TThe first word that comes to mind when you hear "poetry readings" is "pretentious." By and large that wasn't really the case since this one was a smokey old bar in Texas, but then again, there are always those "artists" just about anywhere who come with an inflated sense of their talent and the significance of their message. They were funny in and of themselves, but the majority that I paid any attention to were more about incorporating hip-hop styles, pop-culture references, etc.
Now I'm hardly a poet myself, but haiku are always a fun exercise for me. After all, I'll talk your ear off, so it's very satisfying to condense a message into the tight constraints of seventeen syllables. I don't write them often anymore, but at the time I was cranking out several a day every time I'd get in the mood to do so. Having composed virtually nothing else resembling poetry before or since, the haiku were all I had to offer at such a reading.

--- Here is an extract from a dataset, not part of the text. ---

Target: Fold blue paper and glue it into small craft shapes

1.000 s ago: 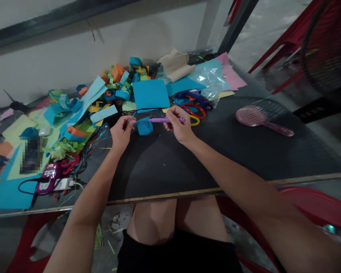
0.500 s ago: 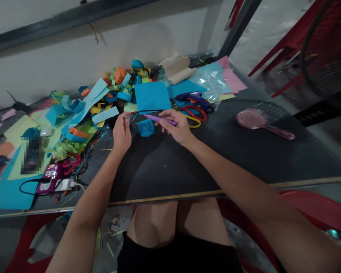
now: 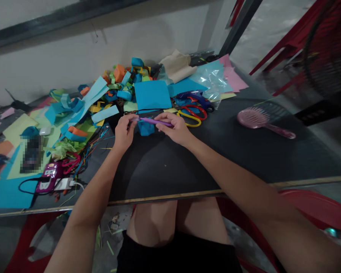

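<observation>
My right hand (image 3: 174,129) is closed round a purple pen (image 3: 152,121) that lies level above the dark table (image 3: 244,151). My left hand (image 3: 124,131) pinches the pen's left end, probably its cap. Just beneath the pen sits a small folded blue paper piece (image 3: 145,128). A flat blue paper square (image 3: 152,94) lies right behind both hands.
A heap of coloured paper strips and folded bits (image 3: 82,102) fills the left and back. Red and yellow scissors (image 3: 191,113) and a blue glue gun (image 3: 197,98) lie beyond my right hand. A pink hairbrush (image 3: 261,121) is at the right; a purple gadget with cable (image 3: 49,178) at the left front.
My left hand had drawn away from the pen's tip, then came back to it. The pen is again held between both hands above the folded blue piece.
</observation>
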### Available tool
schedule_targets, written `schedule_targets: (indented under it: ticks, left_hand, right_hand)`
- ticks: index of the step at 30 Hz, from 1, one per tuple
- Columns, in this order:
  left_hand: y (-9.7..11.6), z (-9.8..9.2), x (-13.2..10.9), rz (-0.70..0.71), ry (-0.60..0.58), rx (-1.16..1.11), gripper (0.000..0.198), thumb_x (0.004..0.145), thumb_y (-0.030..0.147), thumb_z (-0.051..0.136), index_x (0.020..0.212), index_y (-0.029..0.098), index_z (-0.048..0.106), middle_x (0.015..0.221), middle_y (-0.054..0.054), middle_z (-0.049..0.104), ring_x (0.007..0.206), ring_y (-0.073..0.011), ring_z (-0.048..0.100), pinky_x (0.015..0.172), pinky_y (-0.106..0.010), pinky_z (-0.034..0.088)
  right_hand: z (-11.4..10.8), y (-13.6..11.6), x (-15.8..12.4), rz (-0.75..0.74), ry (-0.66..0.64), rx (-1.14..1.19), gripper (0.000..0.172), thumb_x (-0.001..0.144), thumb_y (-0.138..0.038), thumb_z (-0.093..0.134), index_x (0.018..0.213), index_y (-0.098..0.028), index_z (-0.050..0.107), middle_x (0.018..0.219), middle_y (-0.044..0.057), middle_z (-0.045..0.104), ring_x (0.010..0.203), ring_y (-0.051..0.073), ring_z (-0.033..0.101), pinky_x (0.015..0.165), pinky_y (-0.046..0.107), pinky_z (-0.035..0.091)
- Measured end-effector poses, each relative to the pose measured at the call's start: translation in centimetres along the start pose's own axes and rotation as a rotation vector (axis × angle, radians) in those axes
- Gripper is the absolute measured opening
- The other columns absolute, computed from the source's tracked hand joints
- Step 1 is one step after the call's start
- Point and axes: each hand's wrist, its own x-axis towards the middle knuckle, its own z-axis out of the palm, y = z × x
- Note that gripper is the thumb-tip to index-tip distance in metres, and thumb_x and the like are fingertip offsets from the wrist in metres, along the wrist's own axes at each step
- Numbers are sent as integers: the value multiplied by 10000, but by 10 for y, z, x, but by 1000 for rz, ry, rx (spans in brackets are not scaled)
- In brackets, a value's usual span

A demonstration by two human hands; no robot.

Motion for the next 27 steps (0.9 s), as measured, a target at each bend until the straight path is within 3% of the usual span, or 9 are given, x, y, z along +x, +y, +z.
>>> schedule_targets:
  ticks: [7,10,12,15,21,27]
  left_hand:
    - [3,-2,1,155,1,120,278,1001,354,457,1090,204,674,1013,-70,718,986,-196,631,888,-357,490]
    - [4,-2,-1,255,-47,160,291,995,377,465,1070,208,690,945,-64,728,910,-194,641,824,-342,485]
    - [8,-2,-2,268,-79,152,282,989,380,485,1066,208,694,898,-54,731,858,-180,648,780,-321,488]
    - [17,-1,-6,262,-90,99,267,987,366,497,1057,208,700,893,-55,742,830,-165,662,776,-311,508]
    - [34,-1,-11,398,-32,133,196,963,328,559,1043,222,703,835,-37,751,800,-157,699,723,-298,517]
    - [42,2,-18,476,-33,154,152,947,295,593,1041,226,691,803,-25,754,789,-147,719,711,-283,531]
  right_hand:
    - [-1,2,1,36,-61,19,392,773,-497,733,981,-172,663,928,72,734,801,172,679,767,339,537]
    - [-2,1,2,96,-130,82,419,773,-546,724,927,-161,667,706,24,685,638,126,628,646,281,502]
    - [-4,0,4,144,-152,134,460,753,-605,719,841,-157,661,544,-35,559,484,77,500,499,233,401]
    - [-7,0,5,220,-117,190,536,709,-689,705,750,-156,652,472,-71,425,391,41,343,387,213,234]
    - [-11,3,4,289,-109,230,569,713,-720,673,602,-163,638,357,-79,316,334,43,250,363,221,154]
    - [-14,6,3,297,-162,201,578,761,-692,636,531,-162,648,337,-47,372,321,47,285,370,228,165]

The host of the event that night was a strange character I hadn't seen at any of the few readings I'd previously attended. She was of a version of Mtv's Daria only with tattoos and scoliosis. And she had clearly taken a vow against laughing until such time as all the world's troubles had been defeated by her verses. When my turn came up, I hadn't gone up to the mic with any idea that she was my target audience. In fact, I dead-panned an impression of her for the benefit of the rest of the audience as I read:
Famine smites my home.
The strawberries have turned black.
I need a new fridge.
A guffaw escaped her audibly. She seemed even more surprised by it than I was. She was sitting off to the side and near the front of this basement bar room so she could return to the mic between readers. She would introduce the next and give occasional samplings of her brand of metered nihilism from a weathered notebook. I could see her out the corner of my eye and hear the muffled sounds around the hands in front of her face.
I hate dandruff and
People who don't follow through.
I just can't stand flakes.
She was choking back the laughter at this point. It was like getting the giggles in church, and all the worse since she was the pastor. She was fighting to keep up the facade like she was in the witness protection agency and I was blowing her cover.
The assault continued for several more minutes. I read a total of five haiku, concluding the set with:
Less is more, they say.
Which is why I'm obsessed with
Charlize Theron's breasts.
She was doubled over with laughter. Or maybe it was the scoliosis. It turned into a feedback loop with me setting her off, and then her doing the same to me. Even I couldn't keep from laughing at her laughing by the end. It was infectious. I don't know how many in the crowd were laughing at the haiku or just at her loosing it in the corner.
Poetry aspires to reveal inner truths, and this was one case where it succeeded.